The PKK -- which is designated by Turkey, the United States, and European Union as a terrorist organization -- has conducted a nearly four-decade armed campaign against the Turkish state demanding greater Kurdish rights. Some 40,000 have been killed.
It has armed and political wings in Turkey, Iraq, Iran, and Syria as well as hundreds of thousands of supporters in the Kurdish diaspora in Europe.
Iran has also admitted it hit Kurdish militant targets across the border in Iraq, in what appears to be coordination with Turkish forces. Rudaw, a Kurdish media outlet in Iraq, reported on June 16 that Iranian artillery hit Kurdish rebel positions in northern Iraq near the Haji Omran border crossing in what may have been a rare coordinated move with Turkey.

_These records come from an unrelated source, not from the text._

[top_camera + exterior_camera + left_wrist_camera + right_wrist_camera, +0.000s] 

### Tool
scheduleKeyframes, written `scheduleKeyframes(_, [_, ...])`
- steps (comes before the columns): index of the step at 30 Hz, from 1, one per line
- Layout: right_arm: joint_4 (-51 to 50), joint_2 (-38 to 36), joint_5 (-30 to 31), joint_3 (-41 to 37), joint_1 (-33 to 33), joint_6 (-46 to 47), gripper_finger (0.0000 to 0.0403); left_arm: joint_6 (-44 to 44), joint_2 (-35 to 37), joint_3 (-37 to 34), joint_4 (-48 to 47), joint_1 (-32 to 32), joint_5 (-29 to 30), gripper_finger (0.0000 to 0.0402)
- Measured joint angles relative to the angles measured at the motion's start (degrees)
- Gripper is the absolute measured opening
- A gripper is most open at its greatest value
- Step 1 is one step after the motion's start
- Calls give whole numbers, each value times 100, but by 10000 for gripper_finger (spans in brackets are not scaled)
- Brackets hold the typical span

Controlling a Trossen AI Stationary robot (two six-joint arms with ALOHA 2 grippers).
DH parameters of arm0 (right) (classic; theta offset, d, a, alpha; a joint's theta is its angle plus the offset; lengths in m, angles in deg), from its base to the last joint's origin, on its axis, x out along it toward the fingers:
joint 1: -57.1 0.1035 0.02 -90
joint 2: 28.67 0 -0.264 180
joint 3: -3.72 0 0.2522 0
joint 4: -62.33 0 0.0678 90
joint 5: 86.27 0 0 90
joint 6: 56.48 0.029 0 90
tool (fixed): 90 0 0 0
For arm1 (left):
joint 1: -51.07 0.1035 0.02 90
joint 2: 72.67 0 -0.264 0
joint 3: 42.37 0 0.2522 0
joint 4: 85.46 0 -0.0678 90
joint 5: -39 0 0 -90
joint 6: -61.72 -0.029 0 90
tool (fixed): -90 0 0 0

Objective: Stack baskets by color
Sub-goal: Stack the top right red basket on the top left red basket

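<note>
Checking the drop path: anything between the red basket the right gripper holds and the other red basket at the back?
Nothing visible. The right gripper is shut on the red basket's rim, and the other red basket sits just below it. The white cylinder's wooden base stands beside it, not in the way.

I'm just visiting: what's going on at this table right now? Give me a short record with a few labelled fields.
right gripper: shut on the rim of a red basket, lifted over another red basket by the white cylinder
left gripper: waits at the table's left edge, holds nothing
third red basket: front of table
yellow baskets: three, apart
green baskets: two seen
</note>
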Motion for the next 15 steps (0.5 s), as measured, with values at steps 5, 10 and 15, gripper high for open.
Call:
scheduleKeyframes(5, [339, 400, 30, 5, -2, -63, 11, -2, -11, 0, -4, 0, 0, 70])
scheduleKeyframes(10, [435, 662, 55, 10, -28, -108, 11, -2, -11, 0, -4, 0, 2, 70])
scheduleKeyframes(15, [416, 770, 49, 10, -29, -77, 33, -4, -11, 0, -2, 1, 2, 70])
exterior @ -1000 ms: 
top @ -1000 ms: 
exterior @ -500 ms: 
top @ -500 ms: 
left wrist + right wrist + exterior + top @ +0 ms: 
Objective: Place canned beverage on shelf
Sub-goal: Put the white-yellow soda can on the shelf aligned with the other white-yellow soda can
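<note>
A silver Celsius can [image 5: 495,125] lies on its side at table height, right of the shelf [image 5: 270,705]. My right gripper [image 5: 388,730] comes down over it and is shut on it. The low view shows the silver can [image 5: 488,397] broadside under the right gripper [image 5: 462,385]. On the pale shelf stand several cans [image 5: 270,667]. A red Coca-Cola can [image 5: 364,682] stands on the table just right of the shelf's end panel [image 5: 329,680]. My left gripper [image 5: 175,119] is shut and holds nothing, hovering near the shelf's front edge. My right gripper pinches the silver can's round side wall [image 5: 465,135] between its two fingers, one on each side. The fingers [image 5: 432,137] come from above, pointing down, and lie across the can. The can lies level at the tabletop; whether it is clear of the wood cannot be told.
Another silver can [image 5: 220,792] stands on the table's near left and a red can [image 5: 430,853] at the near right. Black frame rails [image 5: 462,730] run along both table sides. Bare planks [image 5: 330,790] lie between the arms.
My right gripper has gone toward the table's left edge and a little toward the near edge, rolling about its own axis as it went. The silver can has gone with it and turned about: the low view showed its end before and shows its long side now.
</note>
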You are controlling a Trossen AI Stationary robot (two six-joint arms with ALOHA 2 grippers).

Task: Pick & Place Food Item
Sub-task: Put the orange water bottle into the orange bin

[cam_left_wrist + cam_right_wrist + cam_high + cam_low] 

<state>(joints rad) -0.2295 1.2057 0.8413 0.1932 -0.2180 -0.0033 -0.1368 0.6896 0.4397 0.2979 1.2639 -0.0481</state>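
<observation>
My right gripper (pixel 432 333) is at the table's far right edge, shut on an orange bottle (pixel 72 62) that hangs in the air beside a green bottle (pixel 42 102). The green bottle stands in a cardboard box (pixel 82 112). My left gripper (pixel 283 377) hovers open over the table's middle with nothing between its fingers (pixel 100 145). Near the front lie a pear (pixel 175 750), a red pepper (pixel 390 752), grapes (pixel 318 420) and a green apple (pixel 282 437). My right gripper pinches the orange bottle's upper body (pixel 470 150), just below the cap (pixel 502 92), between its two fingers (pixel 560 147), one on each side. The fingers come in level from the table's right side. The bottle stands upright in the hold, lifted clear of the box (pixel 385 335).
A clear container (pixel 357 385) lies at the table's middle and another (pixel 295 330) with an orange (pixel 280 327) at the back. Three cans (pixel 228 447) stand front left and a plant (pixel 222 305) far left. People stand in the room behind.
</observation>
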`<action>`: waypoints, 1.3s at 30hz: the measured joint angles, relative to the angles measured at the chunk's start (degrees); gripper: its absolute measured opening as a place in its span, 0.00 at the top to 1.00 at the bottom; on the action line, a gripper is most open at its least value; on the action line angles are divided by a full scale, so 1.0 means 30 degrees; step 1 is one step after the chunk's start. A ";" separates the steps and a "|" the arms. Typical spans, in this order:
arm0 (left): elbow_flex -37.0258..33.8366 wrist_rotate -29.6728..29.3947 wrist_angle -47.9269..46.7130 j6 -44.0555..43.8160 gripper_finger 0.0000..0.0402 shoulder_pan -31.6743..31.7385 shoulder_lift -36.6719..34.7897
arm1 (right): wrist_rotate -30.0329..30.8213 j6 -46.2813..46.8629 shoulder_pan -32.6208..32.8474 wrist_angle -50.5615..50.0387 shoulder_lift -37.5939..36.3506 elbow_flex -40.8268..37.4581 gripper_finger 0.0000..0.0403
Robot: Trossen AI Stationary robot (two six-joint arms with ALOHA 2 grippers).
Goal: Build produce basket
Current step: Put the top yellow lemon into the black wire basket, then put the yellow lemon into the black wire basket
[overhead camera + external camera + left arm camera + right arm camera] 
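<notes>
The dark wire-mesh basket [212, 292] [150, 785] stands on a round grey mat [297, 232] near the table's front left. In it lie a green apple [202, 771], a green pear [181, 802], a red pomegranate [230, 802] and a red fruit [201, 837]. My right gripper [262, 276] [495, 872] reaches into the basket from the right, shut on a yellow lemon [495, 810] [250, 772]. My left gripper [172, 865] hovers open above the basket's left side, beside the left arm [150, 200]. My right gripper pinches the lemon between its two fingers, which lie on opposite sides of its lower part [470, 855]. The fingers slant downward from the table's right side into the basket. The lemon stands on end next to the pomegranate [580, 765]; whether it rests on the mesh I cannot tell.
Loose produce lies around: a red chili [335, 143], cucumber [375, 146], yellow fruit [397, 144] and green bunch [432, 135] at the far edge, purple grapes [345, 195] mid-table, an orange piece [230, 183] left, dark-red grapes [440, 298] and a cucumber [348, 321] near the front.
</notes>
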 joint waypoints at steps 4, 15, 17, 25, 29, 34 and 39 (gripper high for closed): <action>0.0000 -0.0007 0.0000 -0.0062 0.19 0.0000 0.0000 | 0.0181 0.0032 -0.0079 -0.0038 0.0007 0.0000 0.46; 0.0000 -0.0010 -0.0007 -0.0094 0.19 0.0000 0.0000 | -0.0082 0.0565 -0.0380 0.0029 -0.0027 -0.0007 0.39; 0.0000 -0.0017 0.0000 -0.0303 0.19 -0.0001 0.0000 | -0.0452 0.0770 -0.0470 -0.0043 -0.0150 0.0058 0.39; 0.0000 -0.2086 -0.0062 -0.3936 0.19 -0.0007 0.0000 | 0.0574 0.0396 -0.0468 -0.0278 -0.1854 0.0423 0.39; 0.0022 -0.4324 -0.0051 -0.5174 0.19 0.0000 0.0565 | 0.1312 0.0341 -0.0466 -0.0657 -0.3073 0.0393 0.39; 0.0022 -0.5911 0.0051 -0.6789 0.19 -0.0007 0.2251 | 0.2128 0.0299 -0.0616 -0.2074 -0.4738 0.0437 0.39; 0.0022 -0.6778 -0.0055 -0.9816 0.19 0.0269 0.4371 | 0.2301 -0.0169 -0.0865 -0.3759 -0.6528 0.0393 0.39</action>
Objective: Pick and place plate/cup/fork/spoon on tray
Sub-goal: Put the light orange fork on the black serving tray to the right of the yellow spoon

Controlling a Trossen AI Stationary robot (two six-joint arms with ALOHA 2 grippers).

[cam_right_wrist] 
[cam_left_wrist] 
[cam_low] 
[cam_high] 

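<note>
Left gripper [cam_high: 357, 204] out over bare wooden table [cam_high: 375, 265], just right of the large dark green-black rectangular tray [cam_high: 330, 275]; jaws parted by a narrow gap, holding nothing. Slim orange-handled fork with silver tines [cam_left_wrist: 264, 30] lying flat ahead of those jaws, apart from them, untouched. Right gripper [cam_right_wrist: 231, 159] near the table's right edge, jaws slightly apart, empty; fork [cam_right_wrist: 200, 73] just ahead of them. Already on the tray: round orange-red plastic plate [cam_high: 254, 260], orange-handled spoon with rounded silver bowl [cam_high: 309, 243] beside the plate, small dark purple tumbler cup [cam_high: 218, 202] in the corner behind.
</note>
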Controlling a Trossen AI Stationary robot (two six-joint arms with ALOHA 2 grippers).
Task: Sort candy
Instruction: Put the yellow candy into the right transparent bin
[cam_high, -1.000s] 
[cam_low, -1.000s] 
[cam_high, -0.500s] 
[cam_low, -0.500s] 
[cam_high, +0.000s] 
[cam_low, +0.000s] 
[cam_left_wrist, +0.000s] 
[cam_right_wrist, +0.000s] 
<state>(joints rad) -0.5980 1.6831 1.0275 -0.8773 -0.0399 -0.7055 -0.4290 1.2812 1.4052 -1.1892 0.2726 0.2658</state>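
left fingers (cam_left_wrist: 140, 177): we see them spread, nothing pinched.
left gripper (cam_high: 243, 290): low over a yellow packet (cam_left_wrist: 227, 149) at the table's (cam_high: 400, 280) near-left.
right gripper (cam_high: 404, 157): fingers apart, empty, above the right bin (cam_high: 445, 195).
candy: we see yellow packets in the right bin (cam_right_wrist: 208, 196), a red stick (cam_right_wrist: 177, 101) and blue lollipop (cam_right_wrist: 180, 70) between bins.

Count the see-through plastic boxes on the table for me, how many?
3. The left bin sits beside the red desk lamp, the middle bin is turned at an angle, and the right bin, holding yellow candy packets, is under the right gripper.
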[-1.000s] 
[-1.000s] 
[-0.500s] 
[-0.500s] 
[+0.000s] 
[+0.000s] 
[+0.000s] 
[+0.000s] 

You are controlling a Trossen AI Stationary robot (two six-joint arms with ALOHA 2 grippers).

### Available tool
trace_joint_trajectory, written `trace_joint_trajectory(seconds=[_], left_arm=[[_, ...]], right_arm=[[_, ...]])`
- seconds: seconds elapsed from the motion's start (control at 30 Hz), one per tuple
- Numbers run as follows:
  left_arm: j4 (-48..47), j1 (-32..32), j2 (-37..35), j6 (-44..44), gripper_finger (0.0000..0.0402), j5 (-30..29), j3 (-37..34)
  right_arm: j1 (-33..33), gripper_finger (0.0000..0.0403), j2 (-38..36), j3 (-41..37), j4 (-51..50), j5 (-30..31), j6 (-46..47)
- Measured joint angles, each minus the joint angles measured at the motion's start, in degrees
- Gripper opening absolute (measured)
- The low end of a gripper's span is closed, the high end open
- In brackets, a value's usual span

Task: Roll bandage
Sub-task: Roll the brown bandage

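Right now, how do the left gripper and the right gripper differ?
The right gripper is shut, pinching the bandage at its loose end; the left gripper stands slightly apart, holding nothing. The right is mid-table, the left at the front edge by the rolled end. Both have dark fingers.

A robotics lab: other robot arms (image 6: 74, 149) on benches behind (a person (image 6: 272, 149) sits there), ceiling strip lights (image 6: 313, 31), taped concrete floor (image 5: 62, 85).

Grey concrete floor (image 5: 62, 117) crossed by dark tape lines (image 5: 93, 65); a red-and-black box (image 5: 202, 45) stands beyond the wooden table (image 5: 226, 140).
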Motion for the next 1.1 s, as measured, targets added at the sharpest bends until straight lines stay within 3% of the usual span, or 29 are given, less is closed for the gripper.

The United Arab Emirates on June 17 condemned Turkey and Iran for their military "intervention" violating Iraqi sovereignty.
Turkey regularly carries out military operations against the PKK in southeast Anatolia and has launched dozens of cross-border operations against the PKK in Iraq over the years, often during the summer fighting season.
The Turkish military has also carried out three operations against Syrian Kurdish forces controlling swaths of northern Syria that Ankara says are controlled by the PKK.